-- Work item --
Search term "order": please show all lines in the listing that contain it.

-- The data --

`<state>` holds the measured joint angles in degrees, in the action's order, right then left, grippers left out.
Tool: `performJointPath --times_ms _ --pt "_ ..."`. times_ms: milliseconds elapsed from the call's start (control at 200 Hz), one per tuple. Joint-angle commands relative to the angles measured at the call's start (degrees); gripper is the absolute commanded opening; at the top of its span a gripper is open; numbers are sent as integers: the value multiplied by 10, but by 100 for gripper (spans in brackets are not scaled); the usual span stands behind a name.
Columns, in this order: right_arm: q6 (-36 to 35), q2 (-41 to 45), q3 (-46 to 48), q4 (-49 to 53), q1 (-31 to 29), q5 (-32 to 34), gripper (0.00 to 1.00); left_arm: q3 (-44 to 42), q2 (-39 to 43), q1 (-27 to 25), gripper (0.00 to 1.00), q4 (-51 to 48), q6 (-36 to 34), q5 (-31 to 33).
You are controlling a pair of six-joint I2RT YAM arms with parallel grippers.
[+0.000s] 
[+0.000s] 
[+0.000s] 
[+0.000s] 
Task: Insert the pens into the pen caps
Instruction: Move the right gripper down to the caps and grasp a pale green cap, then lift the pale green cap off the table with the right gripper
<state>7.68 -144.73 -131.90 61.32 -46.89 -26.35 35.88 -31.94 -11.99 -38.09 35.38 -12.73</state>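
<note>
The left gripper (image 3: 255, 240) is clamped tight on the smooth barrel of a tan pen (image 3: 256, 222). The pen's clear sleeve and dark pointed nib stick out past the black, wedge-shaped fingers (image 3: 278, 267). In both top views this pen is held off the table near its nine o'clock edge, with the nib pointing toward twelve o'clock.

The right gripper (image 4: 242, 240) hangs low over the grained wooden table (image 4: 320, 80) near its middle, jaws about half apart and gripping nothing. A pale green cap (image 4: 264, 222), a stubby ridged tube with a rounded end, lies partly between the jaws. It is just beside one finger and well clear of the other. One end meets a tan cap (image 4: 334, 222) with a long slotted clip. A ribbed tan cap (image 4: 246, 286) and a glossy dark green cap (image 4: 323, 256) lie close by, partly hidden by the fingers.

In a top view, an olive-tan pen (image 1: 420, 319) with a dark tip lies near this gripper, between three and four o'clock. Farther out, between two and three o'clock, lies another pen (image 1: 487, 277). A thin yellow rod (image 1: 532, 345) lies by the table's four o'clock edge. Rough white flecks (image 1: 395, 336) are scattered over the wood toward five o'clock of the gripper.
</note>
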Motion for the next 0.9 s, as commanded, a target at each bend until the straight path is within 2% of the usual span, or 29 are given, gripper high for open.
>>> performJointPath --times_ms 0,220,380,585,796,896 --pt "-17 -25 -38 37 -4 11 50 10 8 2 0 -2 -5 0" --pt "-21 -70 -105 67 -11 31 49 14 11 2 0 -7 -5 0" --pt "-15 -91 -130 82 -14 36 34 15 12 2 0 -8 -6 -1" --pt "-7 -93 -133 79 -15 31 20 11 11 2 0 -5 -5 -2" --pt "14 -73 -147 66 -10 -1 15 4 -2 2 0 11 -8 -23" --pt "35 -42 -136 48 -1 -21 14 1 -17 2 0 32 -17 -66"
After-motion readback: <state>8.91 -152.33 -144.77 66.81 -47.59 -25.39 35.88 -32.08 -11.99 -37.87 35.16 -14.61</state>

-- Your solution --
`<state>` holds the measured joint angles in degrees, in the action's order, right then left, grippers left out.
Columns, in this order: right_arm: q6 (-36 to 35), q2 (-41 to 45), q3 (-46 to 48), q4 (-49 to 53), q1 (-31 to 29), q5 (-32 to 34), gripper (0.00 to 1.00); left_arm: q3 (-44 to 42), q2 (-39 to 43), q1 (-27 to 25), gripper (0.00 to 1.00), q4 (-51 to 48), q6 (-36 to 34), q5 (-31 to 33).

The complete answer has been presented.